What you need to do. How many lines of the records hold the string "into"? Reply with the number alone.

Source records
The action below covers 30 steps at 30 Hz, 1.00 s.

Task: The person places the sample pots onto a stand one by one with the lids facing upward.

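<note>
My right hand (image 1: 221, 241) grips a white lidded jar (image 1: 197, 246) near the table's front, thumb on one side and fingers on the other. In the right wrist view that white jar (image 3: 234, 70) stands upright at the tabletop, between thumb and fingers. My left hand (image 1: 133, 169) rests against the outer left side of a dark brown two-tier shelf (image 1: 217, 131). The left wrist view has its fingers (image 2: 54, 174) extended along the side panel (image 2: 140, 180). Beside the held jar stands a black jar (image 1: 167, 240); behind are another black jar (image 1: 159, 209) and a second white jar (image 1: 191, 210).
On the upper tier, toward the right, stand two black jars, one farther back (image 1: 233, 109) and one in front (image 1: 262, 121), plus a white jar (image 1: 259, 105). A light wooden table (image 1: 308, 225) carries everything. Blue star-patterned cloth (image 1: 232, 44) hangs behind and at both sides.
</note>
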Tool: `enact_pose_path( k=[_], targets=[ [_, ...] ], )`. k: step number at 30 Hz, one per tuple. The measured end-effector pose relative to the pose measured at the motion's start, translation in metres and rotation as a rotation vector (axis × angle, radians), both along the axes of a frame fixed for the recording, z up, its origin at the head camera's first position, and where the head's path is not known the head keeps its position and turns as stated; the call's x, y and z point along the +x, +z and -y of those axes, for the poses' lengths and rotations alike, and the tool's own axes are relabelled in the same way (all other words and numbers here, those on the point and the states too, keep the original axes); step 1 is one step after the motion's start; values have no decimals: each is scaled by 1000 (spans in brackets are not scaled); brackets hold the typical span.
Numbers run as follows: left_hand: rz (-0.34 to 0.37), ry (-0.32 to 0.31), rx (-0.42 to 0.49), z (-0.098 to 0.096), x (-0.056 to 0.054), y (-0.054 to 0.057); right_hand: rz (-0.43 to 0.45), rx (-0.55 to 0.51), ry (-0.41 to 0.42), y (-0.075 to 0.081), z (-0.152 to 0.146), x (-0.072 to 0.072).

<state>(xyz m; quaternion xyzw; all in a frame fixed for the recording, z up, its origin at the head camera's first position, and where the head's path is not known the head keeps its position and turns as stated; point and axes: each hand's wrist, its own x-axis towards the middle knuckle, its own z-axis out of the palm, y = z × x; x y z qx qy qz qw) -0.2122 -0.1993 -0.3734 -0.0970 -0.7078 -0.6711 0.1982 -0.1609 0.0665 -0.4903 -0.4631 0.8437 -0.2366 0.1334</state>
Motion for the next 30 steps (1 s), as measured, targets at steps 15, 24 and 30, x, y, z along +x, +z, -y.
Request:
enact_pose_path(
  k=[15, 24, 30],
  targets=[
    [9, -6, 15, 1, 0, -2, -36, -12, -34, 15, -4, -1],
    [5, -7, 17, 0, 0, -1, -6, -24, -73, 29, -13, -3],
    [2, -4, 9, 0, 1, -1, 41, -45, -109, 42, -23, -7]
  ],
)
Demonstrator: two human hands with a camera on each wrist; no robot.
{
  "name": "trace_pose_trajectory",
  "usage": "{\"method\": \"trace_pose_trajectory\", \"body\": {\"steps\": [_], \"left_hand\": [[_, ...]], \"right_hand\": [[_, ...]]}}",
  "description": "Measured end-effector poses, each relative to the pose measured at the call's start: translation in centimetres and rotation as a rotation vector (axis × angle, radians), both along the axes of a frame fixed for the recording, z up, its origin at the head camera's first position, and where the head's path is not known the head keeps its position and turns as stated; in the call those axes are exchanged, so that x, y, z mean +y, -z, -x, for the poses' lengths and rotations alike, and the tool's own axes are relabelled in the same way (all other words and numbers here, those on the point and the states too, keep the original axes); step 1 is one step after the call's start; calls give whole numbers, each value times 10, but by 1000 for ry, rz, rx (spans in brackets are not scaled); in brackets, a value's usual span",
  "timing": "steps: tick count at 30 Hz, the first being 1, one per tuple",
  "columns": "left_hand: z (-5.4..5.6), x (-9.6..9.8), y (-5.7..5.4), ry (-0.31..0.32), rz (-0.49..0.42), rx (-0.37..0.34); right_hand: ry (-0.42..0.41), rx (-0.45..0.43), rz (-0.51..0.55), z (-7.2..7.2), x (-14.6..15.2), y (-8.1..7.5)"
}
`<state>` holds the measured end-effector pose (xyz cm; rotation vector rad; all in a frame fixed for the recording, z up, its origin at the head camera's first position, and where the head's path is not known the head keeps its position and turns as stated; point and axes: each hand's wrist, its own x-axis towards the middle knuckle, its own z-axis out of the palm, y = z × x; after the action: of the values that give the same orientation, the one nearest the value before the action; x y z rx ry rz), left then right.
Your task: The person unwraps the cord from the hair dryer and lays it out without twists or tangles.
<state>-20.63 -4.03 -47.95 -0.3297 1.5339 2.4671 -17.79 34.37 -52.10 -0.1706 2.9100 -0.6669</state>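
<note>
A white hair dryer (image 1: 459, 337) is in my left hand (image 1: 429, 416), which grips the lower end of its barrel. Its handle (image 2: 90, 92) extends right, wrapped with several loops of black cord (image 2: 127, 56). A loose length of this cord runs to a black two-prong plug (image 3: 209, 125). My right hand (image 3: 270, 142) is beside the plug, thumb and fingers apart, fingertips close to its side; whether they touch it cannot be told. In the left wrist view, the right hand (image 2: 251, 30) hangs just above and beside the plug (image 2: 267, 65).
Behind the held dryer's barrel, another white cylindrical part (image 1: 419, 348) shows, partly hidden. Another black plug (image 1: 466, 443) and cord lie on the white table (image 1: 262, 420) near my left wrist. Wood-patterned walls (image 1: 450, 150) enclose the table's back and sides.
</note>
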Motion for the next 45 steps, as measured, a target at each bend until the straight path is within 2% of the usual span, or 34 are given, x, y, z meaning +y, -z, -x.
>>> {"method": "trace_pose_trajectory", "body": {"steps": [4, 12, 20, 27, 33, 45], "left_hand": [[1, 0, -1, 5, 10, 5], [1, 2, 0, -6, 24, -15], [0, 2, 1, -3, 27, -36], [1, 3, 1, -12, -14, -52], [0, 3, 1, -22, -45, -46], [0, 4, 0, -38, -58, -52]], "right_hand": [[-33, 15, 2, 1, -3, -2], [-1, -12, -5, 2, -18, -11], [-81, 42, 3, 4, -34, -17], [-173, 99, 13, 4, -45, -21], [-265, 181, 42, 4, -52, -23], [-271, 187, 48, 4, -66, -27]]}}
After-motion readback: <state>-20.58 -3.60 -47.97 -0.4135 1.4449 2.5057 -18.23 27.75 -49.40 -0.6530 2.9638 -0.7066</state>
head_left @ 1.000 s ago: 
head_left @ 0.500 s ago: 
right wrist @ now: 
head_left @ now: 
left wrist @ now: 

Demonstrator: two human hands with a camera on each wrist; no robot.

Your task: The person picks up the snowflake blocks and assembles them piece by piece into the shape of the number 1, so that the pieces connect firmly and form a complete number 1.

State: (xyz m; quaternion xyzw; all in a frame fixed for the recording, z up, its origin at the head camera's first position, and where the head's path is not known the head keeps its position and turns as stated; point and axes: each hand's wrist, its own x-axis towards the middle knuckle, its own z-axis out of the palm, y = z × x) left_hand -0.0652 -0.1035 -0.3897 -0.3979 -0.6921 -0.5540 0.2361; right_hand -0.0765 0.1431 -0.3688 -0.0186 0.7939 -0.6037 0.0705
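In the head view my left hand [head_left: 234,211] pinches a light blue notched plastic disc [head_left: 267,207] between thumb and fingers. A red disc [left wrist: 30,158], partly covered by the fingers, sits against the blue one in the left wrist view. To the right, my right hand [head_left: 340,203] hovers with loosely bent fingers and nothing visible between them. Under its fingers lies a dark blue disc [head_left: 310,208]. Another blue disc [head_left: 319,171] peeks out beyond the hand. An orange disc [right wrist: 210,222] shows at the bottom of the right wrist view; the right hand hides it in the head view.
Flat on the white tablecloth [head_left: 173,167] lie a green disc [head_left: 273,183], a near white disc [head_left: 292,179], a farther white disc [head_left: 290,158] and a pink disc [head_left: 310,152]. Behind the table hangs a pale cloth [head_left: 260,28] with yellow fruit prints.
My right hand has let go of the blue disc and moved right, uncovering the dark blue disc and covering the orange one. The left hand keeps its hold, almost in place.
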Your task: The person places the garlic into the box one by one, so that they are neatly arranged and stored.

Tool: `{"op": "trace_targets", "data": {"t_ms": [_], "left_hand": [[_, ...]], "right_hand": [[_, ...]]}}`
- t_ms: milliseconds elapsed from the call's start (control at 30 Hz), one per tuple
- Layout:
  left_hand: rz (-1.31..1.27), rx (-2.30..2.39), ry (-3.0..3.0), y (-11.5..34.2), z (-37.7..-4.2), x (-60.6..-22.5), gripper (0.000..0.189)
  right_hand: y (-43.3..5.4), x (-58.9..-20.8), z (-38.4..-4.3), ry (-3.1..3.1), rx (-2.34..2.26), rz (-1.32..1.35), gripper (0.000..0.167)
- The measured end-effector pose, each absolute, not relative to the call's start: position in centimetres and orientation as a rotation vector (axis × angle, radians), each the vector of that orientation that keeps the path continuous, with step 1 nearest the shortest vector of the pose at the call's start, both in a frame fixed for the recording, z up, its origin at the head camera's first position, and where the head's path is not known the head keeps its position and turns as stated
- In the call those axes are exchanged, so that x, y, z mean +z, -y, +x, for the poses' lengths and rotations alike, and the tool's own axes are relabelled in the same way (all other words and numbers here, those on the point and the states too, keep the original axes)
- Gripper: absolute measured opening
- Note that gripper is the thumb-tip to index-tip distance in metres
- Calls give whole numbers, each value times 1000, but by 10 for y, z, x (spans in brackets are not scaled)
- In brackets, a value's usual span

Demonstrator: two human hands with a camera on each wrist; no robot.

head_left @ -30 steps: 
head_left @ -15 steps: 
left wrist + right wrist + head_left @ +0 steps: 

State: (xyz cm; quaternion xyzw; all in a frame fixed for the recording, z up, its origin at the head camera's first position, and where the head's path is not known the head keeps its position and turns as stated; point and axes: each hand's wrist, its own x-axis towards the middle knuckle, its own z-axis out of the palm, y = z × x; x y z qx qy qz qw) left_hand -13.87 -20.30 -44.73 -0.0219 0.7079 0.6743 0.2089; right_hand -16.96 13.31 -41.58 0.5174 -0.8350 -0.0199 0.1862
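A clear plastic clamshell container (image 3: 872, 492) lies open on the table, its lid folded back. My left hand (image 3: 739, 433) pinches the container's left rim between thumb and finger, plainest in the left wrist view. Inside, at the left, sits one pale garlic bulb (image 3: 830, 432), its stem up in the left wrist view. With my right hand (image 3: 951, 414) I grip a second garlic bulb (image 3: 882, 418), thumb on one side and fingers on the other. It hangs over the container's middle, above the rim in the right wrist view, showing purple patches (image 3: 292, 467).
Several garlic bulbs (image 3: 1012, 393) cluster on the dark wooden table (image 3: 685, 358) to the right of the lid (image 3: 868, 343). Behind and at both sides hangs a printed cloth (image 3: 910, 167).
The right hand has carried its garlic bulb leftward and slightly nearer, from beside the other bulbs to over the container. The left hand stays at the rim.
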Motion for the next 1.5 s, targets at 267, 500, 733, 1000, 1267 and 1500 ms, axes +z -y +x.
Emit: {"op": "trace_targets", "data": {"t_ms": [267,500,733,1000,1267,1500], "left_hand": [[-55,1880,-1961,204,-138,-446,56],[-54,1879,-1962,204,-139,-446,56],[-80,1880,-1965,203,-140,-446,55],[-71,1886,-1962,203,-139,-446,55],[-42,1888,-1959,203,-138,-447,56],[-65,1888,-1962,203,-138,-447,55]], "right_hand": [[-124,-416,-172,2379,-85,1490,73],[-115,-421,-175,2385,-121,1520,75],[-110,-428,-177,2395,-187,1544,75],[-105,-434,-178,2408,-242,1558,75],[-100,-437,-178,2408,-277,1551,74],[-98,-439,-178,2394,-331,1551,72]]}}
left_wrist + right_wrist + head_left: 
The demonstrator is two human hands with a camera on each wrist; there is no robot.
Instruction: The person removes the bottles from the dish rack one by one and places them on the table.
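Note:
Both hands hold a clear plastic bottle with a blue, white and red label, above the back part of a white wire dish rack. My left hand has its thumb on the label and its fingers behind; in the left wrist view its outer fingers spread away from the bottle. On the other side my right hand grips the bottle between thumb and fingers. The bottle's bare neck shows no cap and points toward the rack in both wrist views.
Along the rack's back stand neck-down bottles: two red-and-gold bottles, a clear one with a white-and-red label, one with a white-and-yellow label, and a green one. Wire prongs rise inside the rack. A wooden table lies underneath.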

Task response. 2